WHAT IS REQUIRED | With pictures left out, set down every record word for word.

(Stored data)
------
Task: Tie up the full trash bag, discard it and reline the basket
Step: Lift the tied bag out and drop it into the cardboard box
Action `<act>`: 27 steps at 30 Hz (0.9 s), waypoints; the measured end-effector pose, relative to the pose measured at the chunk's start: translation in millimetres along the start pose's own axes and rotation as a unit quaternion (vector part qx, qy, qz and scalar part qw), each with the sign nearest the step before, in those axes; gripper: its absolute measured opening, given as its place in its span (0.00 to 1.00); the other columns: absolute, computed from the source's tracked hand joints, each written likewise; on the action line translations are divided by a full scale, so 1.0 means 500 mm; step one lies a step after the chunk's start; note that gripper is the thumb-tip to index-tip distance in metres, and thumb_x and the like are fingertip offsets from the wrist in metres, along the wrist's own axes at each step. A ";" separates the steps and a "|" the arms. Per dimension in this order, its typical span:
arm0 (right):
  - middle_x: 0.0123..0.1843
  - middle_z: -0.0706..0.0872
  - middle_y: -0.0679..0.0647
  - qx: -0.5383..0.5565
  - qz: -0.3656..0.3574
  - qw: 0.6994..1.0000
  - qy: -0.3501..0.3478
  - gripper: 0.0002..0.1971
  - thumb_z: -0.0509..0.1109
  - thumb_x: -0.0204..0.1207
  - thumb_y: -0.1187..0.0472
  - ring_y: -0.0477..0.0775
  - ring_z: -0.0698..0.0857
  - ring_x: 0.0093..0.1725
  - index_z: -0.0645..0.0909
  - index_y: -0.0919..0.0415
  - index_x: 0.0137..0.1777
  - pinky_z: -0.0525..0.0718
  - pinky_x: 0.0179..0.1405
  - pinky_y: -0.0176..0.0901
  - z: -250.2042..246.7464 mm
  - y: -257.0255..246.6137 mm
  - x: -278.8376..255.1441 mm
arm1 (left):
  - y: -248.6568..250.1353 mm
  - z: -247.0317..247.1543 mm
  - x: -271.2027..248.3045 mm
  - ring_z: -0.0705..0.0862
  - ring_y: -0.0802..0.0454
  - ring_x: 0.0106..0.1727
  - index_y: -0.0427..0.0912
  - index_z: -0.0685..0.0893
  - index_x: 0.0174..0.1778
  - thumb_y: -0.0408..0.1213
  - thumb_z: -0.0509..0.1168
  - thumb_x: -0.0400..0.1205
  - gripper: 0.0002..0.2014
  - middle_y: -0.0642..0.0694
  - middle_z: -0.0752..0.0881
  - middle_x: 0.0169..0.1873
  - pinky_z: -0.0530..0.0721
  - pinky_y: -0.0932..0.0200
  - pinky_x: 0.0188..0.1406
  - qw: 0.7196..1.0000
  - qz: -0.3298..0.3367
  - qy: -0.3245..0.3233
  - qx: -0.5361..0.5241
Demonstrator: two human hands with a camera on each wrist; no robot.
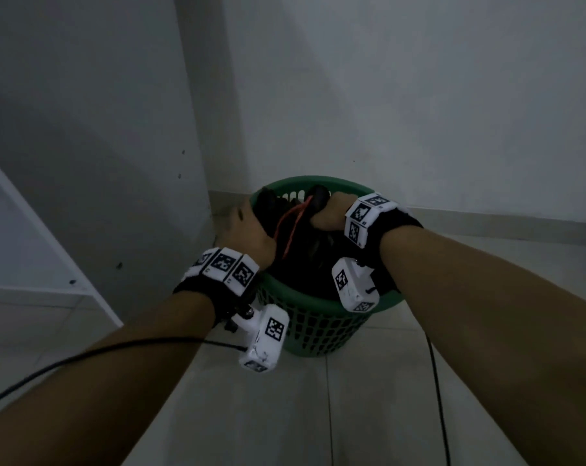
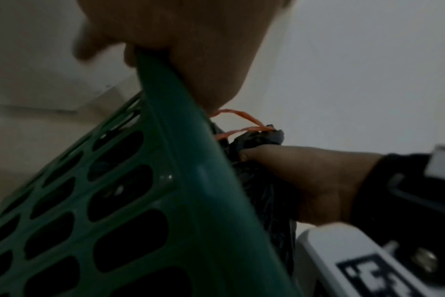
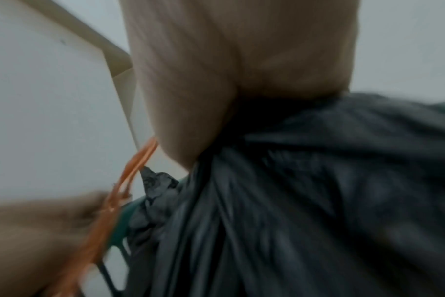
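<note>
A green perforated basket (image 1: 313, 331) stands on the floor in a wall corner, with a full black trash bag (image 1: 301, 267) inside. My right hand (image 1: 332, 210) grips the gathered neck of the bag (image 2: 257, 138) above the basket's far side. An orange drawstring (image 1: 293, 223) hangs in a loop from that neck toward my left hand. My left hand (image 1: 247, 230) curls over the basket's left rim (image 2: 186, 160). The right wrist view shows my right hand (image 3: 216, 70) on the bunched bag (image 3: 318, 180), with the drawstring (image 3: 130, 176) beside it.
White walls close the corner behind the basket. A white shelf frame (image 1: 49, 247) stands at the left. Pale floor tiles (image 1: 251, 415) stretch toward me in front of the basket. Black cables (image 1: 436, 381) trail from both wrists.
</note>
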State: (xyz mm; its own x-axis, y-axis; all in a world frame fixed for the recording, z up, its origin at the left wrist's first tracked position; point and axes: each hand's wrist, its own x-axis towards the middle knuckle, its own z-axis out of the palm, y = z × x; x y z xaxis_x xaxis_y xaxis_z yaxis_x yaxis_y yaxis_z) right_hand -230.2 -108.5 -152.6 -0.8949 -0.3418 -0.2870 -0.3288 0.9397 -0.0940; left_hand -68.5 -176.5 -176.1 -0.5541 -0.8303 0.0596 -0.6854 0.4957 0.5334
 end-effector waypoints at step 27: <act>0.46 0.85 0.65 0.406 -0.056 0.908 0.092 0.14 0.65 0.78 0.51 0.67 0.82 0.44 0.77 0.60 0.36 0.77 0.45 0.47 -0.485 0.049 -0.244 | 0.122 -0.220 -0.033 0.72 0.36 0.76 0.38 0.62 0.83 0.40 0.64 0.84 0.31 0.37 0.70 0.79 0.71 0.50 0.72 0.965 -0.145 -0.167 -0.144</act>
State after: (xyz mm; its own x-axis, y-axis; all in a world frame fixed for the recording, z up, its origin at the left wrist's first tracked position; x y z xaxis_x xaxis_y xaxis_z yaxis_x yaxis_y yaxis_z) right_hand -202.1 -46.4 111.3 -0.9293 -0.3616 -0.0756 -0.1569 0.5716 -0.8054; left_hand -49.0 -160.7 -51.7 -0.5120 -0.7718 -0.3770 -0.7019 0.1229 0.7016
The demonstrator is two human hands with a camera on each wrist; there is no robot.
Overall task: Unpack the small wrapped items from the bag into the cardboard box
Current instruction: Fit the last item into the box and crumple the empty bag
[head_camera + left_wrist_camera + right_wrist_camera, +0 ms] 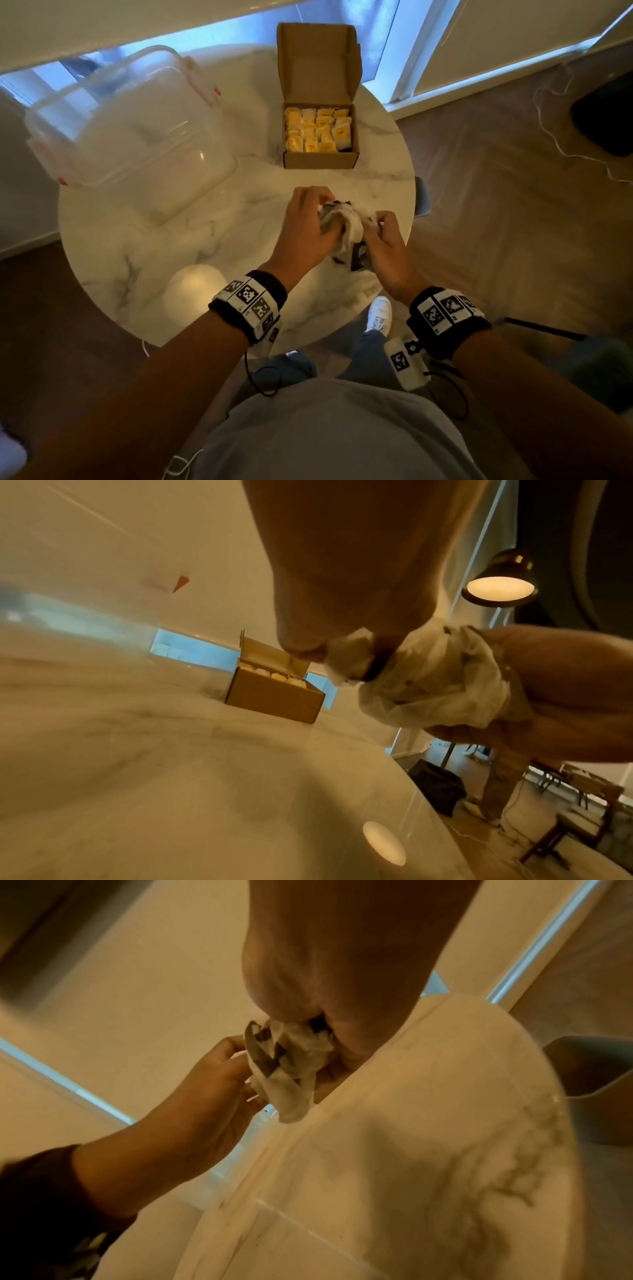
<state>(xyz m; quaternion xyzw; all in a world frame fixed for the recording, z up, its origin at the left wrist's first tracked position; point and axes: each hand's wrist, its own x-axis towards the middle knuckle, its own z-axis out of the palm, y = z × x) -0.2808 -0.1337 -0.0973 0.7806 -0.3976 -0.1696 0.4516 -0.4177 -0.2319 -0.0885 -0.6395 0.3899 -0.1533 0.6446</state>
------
SOLUTION |
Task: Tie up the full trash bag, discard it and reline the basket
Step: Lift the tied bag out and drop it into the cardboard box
Action `<act>`: 27 steps at 30 Hz (0.9 s), waypoints; the measured end-effector pose, relative to the pose measured at the chunk's start: translation in millimetres along the start pose's own axes and rotation as a unit quaternion (vector part qx, qy, qz and scalar part qw), each with the sign nearest the step before, in those axes; gripper: its absolute measured opening, given as its place in its span (0.00 to 1.00); the other columns: absolute, computed from the source's tracked hand joints, each written likewise; on the action line translations are divided by a full scale, so 1.0 means 500 mm; step one lies a step after the chunk's start; note that gripper is the thumb-tip to index-tip distance in metres, and thumb_x and the like are fingertip offsets from the wrist in metres, along the wrist's own axes at each step. A ";" separates the steps and a "|" the arms. Per dimension in this order, its typical span:
arm0 (right):
  - middle_x: 0.0123..0.1843
  - middle_z: -0.0706..0.0872
  - middle_y: -0.0679..0.0647
  - qx: -0.5383..0.5565
  - qz: -0.3656..0.3574
  - qw: 0.6994..1.0000
  - qy: -0.3501..0.3478
  - gripper: 0.0002..0.1971
  - thumb_z: -0.0509..0.1109
  - thumb_x: -0.0204..0.1207
  - thumb_y: -0.1187..0.0472
  - ring_y: -0.0477..0.0775
  - ring_z: -0.0698..0.0857
  - ring_x: 0.0093..0.1725
  - index_z: -0.0645..0.0909
  - index_y: -0.0919..0.0415
  - index_x: 0.0137..0.1777
  - pinky_z: -0.0525..0.0718
  - pinky_x: 0.0179..0.1405
  - pinky_y: -0.0176..0.0901
  - z: -250.2042..246.7464 mm
  - y: -257.0255..246.6137 mm
  - x: -278.8376..255.1441 mm
arm1 (left):
  - y: -248.6568..250.1353 mm
  - z: -247.0317..247.1543 mm
  - x: -271.2027..248.3045 mm
  - ring_z: -0.0705..0.0862
  - ring_y: -0.0802..0.0454
  - ring_x: 0.0106..0.1727
  - index_y: -0.0427..0.0912
  - index_z: -0.0685..0.0893
  - index_x: 0.0174..0.1778
  - thumb_y: -0.0408..0.1213
  - thumb_z: -0.0509..0.1168
  - thumb_x: -0.0400..0.1205
  - gripper: 0.0002..0.2014
  - middle_y: -0.0642..0.0694
  - middle_z: -0.0752..0.0881
  - middle_x: 0.0169..0.1873
  - pinky_z: -0.0530..0.0721
  - pinky_y: -0.0932..0.0200
  - pinky_x: 0.0188..0.1406
  - qw: 0.7196..1.0000
  - qz: -0.3298..0.3367
  - qy: -0.3245..0.3233
  - qx: -0.5361..0.5241
Demonstrator: two human hands with a camera on each wrist; no robot.
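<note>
A green perforated basket (image 1: 313, 331) stands on the floor in a wall corner, with a full black trash bag (image 1: 301, 267) inside. My right hand (image 1: 332, 210) grips the gathered neck of the bag (image 2: 257, 138) above the basket's far side. An orange drawstring (image 1: 293, 223) hangs in a loop from that neck toward my left hand. My left hand (image 1: 247, 230) curls over the basket's left rim (image 2: 186, 160). The right wrist view shows my right hand (image 3: 216, 70) on the bunched bag (image 3: 318, 180), with the drawstring (image 3: 130, 176) beside it.
White walls close the corner behind the basket. A white shelf frame (image 1: 49, 247) stands at the left. Pale floor tiles (image 1: 251, 415) stretch toward me in front of the basket. Black cables (image 1: 436, 381) trail from both wrists.
</note>
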State: (xyz mm; its own x-axis, y-axis; all in a world frame fixed for the recording, z up, its origin at the left wrist's first tracked position; point and axes: each hand's wrist, its own x-axis towards the middle knuckle, its own z-axis out of the palm, y = z × x; x y z xaxis_x xaxis_y xaxis_z yaxis_x yaxis_y yaxis_z) right_hand -230.2 -108.5 -152.6 -0.8949 -0.3418 -0.2870 -0.3288 0.9397 -0.0940; left_hand -68.5 -176.5 -176.1 -0.5541 -0.8303 0.0596 -0.6854 0.4957 0.5334
 end-effector waypoints at step 27: <act>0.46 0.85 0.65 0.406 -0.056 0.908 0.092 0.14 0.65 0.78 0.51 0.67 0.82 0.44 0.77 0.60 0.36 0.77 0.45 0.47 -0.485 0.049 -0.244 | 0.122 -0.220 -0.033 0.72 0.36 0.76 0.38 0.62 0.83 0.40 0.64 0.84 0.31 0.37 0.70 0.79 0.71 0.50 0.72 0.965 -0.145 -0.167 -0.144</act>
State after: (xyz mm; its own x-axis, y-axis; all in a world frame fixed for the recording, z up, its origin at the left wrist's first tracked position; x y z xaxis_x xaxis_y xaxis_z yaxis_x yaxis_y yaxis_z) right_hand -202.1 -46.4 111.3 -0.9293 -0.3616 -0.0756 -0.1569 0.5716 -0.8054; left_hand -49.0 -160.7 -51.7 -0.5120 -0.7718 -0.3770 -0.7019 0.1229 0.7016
The demonstrator is two human hands with a camera on each wrist; there is no robot.
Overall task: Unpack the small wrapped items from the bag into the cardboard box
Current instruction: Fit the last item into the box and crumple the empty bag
[head_camera + left_wrist_camera + right_wrist_camera, +0 ms] 
<state>(xyz m; quaternion xyzw; all in a world frame fixed for the recording, z up, its origin at the left wrist's first tracked position; point and axes: each hand's wrist, its own x-axis towards the middle knuckle, its own z-axis out of the palm, y = z × x) -0.2808 -0.1337 -0.0973 0.7806 -0.3976 -0.1696 0.4516 -0.4177 -0.2319 -0.0885 -0.6395 0.3899 -0.1533 0.6446</state>

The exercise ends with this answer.